Nigerian rural women farmers joined over 300 other women all over Africa to climb Mount Kilimanjaro in Tanzania in demand for a just and equitable distribution of farm lands in Africa. Assistant Editor, Seun Akioye who joined the women at the foot of Mount Kilimanjaro reports.
There is something disturbing about the eyes of Anne Ambayi anytime she talks about her difficult life in Nyanza province of Kenya. Even though, Anne narrates a biter experience, there was nothing in her eyes that speaks of her true feelings. There was no bitterness in her eyes, neither was there forgiveness.
The story of Anne’s struggle with the culture of the Luo people of Nyanza province began in the year 2000 when her husband Steven Ambayi died. It was not his death that crashed her life but that he died of the dreaded Acquired Immune Deficiency Syndrome (HIV/AIDS).

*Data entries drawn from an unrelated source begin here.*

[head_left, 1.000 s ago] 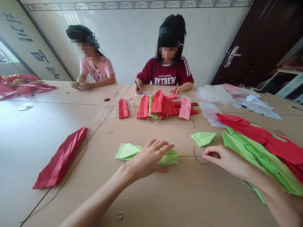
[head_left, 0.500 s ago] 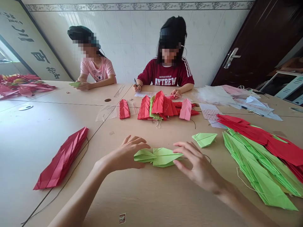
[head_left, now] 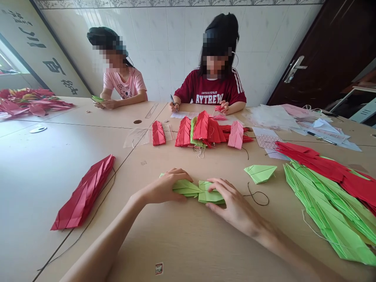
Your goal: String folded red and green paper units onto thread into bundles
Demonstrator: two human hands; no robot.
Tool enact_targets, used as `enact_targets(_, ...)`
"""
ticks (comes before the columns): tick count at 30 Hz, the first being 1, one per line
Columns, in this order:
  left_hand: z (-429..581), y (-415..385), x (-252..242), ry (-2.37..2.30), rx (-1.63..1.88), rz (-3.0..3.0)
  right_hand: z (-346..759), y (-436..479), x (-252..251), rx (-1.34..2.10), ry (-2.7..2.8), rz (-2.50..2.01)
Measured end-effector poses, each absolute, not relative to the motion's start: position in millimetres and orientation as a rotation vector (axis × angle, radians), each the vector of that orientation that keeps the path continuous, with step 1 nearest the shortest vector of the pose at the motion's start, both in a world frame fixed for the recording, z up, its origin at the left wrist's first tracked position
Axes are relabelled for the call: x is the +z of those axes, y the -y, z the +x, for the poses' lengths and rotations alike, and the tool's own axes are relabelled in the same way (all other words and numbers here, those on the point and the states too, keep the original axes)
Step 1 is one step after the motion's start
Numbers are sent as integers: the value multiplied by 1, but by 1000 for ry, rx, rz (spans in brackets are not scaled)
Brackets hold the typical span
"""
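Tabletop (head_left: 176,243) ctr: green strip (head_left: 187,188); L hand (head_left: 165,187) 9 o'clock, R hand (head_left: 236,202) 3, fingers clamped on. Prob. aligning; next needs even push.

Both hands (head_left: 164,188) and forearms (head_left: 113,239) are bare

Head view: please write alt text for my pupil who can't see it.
A person's left hand and right hand hold folded green paper on a table. A red folded piece lies to the left, red bundles and green bundles to the right. Opposite sit a person in pink and another holding a pen.
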State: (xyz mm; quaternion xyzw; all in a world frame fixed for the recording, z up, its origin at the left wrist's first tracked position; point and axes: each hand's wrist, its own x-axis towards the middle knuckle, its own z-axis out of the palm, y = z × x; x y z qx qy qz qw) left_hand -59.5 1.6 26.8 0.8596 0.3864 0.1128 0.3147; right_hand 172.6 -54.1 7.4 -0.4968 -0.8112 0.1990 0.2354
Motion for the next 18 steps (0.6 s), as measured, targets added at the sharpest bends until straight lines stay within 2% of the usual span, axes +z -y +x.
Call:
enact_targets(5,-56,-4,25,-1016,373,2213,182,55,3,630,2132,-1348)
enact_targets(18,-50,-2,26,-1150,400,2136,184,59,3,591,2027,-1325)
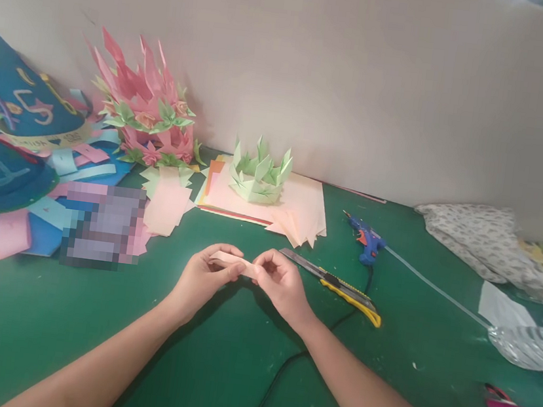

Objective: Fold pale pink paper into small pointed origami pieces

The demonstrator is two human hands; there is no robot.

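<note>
Head view: left hand (pixel 203 279), right hand (pixel 282 285) both pinch pink paper strip (pixel 236 262) (cone (pixel 19 100) lettering illegible).

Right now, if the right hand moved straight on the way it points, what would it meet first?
Probably the left hand: the right hand points up-left along the folded pink paper strip that both pinch, with the left fingertips at its far end.

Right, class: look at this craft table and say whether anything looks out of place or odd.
The blue glue gun lies on its side on the green table, not standing. The yellow utility knife lies loose beside the right hand, which pinches a folded paper strip; whether its blade is out is unclear. Nothing looks spilled.
</note>
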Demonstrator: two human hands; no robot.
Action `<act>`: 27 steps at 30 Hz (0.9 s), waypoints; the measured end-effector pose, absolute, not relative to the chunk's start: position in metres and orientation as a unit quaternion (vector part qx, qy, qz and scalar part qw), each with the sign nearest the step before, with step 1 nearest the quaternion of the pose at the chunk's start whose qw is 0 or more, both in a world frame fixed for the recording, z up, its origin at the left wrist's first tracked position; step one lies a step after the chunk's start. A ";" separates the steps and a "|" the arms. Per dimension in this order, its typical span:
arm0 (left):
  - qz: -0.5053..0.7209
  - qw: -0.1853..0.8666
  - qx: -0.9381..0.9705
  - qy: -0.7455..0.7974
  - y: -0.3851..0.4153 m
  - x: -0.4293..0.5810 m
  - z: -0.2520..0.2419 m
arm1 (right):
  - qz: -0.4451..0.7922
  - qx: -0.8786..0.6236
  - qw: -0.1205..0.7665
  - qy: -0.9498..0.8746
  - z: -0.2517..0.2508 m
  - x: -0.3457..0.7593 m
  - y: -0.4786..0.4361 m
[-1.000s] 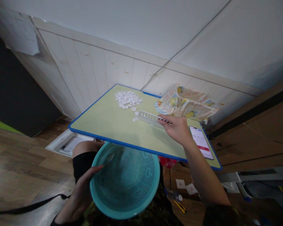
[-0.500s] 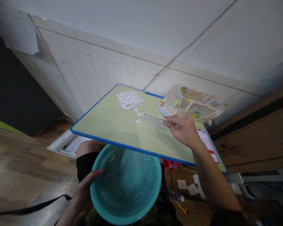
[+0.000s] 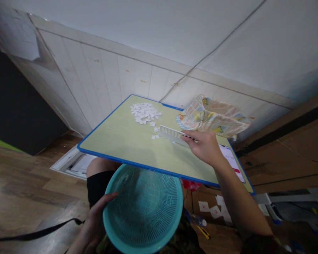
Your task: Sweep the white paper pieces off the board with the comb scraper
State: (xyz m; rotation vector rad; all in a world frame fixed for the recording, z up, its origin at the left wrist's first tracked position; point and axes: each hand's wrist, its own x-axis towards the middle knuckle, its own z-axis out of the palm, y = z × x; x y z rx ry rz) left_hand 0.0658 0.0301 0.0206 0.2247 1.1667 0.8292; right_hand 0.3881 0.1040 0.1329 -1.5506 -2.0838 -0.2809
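My left hand (image 3: 98, 215) is closed on the left rim of a teal plastic colander (image 3: 178, 215), with the thumb inside. The colander sits tilted in my lap, below the front edge of a small table (image 3: 116, 141). My right hand (image 3: 202, 144) is closed around the right end of a white slotted plastic piece (image 3: 171, 134), which stands on edge on the tabletop. A few loose paper squares (image 3: 155, 129) lie at its left end. Farther back is a heap of small white paper pieces (image 3: 145, 112).
A patterned cloth (image 3: 214, 118) rests at the table's back right. A phone (image 3: 231, 162) lies by the right edge, beside my forearm. On the floor at right are paper cards (image 3: 216, 211), a plastic bottle (image 3: 198, 220) and a yellow cutter (image 3: 203, 232). A wall (image 3: 132, 77) stands behind.
The colander has shifted slightly right in view along with my left hand. My right hand and the white slotted piece have hardly moved.
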 end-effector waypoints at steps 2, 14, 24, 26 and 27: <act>0.382 0.749 0.114 0.529 0.030 0.066 0.021 | -0.104 -0.579 0.250 -0.769 0.134 0.391 0.100; 0.371 0.750 0.125 0.534 0.031 0.066 0.018 | -0.134 -0.586 0.265 -0.754 0.146 0.391 0.069; 0.375 0.734 0.113 0.555 0.029 0.075 0.031 | -0.086 -0.578 0.206 -0.785 0.148 0.365 0.085; 0.379 0.734 0.105 0.553 0.030 0.075 0.031 | -0.074 -0.578 0.212 -0.785 0.150 0.362 0.095; 0.378 0.735 0.099 0.554 0.030 0.074 0.031 | -0.073 -0.577 0.218 -0.784 0.150 0.362 0.100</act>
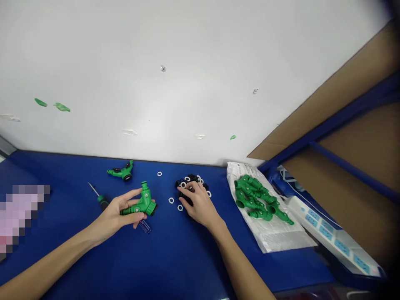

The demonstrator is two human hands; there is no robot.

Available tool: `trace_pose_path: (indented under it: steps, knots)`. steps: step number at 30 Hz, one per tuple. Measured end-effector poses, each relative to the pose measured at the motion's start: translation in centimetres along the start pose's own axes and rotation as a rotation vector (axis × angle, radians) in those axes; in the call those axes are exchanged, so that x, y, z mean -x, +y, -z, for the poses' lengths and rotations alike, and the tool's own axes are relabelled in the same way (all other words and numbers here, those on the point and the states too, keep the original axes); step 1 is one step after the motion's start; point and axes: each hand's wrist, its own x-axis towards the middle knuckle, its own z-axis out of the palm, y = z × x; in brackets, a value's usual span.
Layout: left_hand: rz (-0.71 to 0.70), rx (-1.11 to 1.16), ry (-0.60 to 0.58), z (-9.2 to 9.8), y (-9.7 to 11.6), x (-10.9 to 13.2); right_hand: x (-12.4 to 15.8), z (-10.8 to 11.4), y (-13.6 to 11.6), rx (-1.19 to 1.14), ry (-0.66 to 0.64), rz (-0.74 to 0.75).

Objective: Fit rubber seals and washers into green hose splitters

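Observation:
A green Y-shaped hose splitter (145,202) is gripped in my left hand (123,208), thumb in front and fingers behind. One end of it has a dark opening. Just below these fingers shows a clear ribbed handle (145,226); the rest of that tool is hidden. My right hand (198,204) reaches over a pile of small black parts (184,196) and white rings (209,194), thumb and forefinger apart at the pile's left edge. Loose white rings (171,200) lie between the hands. Nothing held shows in the right hand.
Another green splitter with black knobs (120,171) lies behind my left hand, near a screwdriver (101,200). At right, several green splitters (254,196) rest on a white plastic bag (281,241), beside a power strip (334,237). A white wall (187,104) closes the back of the blue table (175,258).

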Motion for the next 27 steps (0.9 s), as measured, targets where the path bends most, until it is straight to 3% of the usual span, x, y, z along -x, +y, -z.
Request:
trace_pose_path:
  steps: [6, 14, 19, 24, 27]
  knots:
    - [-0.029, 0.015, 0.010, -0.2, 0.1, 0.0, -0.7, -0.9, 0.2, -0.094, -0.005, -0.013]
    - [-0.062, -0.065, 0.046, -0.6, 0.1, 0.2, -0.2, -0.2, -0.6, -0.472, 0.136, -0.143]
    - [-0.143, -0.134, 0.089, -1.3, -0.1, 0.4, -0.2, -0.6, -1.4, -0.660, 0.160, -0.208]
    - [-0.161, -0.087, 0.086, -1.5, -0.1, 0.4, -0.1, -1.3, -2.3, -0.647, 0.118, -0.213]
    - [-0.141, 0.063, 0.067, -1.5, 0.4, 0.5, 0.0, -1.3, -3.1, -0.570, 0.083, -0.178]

Anne tested positive too. But it was not contracting the disease that became her immediate problem and struggle; it was the fight against one of the most entrenched cultures in Africa: The inheritance culture.
“I have not been inherited,” Anne said with an expression that was difficult to decipher. “A widow has no right to own any farm or plant anything until she has been inherited, at the death of your husband, you must take a man to have sexual relationship with you. For you to be able to plant in the Shamba (land) there must be a man who will be having sex with you even though you don’t marry him.
“Especially when you want to plant, harvest, that is the culture. My husband died in 2000 and I have not been inherited because of HIV Aids. That time it was very much affecting people, my husband died of HIV Aids and I felt that maybe I am positive and I will infect a man, I decided to go for a test and I decided to stay like that. From that time I have been living alone with my kids, been without a man has brought a lot of trouble in my life.”
Anne’s problems were compounded because she had no male child, her three female children also stands disinherited and the only way to feed her family is to allow a man turn her into a sex slave so she could have access to land, to plant, and to harvest. “That is the culture of the Luo people,” she said.
After the death of her husband, her in-laws insisted on her being “inherited”, her refusal made them come to eject her forcefully from the Shamba. “One morning they came, with knives and cutlass, I didn’t know what to do so I gathered my three children and we started shouting, we were screaming so the community came, people prevailed over them and they left us. For one year, I didn’t farm, my children were without food, I was washing clothes to survive,” she said and for the first time, her eyes revealed a weakness. She smiled.
The second year, hunger drove her back to the Shamba and she started planting, groundnut, millet and vegetables. “ I thought they would kill me, I was ready for anything, but when they saw me on the land, they just left me alone,” she said with another smile, it was a smile of victory.